To garner preferential treatment, according to the FTC, companies implemented or strengthened “on time and in full” (OTIF) delivery policies – a policy whereby purchasers penalize (usually a fine as a percent of the cost of goods ordered) suppliers if a certain quantity of an order goes unfilled or delivery is delayed – in order to “pressure suppliers to favor them over rivals.” An OTIF policy “incentivize[s] producers or wholesalers to divert products toward customers that impose OTIF penalties and away from customers that do not,” according to the FTC. The agency found that Walmart’s OTIF policy required “suppliers to achieve 98 percent OTIF compliance to avoid fines of 3 percent of the cost of goods.” The FTC stated that, as a result, “wholesalers and retailers receiving less product as a result of enhanced OTIF requirements were at a competitive disadvantage.” Of note, the FTC study “did not attempt to empirically evaluate the magnitude of product diversions due to OTIF policies across the vast number of suppliers and retailers in the grocery supply chain.”

While the FTC sees the use of OTIFs as a display of market power to entrench firms’ dominant position, it is more likely that they used their buying power to restock shelves to best serve their customers. While smaller firms may have been at a competitive disadvantage, the study said little with respect to the effects OTIF policies had on competition.

The FTC also found that “everyday low pricing models” used by firms such as Walmart outperformed short-term promotion pricing methods used by traditional grocery retailers. Short-term promotion pricing calls for retailers to pay a higher upfront wholesale price and receive promotional funds later. Wholesalers have similar arrangements with producers. An everyday low pricing model, by contrast, “foregoes all promotional co-operative expenditures on its behalf in exchange for the lowest possible wholesale price.” Product shortages, however, “prompted producers to reduce their funding or trade promotions,” thereby raising costs on smaller competitors. These pricing strategies are a manifestation of competition, not an indication of its absence.

Both conclusions focused on the disparity between prices paid and access larger retailers had compared to their smaller rivals. Such conclusions hint that the FTC may consider resurrecting the use of the Robinson-Patman Act to address any “unfairness” among competitors.

Congress passed the RPA in 1936 in response to the growth of large grocery chains buying goods directly from suppliers and cutting out wholesalers. As a result, smaller firms could not acquire goods at the same price and were unable to match the final sale price to consumers. The intent of the RPA was to protect these smaller stores from being priced out of the market by prohibiting price discrimination among purchasers.

As antitrust enforcement shifted away from protecting small competitors and toward a focus on consumer welfare, the RPA has been used only twice since 1998.

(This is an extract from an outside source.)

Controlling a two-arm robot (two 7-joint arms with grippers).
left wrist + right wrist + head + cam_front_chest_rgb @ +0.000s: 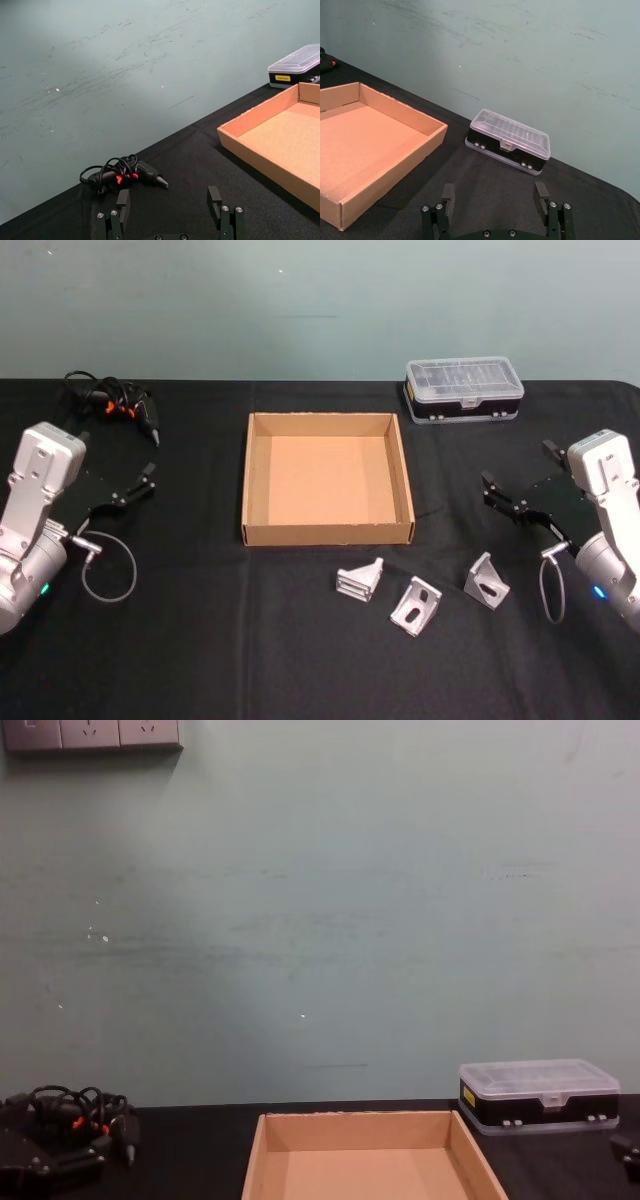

President Biden’s executive order on Promoting Competition in the American Economy called for RPA enforcement. FTC Commissioner Alvaro Bedoya stated that the statute’s enforcement should be part of the agency’s plan to “return to fairness.” Moreover, a week after the FTC study was published, Senator Warren, along with 15 members of Congress, sent a letter to FTC Chair Lina Khan calling for the revival of RPA enforcement and pointed to concentrated food supply chains as a potential target.

A revitalization of RPA is likely to usher in higher prices for consumers while protecting inefficient competitors.


The FTC’s study on the grocery supply chain during the COVID-19 pandemic concluded that corporations leveraged their size to entrench their market power at the expense of smaller rivals and that these firms used the inflationary environment to extract ill-gotten profits.

The study signals that the FTC may use these conclusions to revitalize RPA enforcement, which would likely usher in higher prices for consumers while protecting inefficient competitors. Its methodology relied heavily on caveats and carveouts, and the resulting conclusions failed to measure the effects on competition broadly. The FTC should not rely on the findings as a guide to implement policy.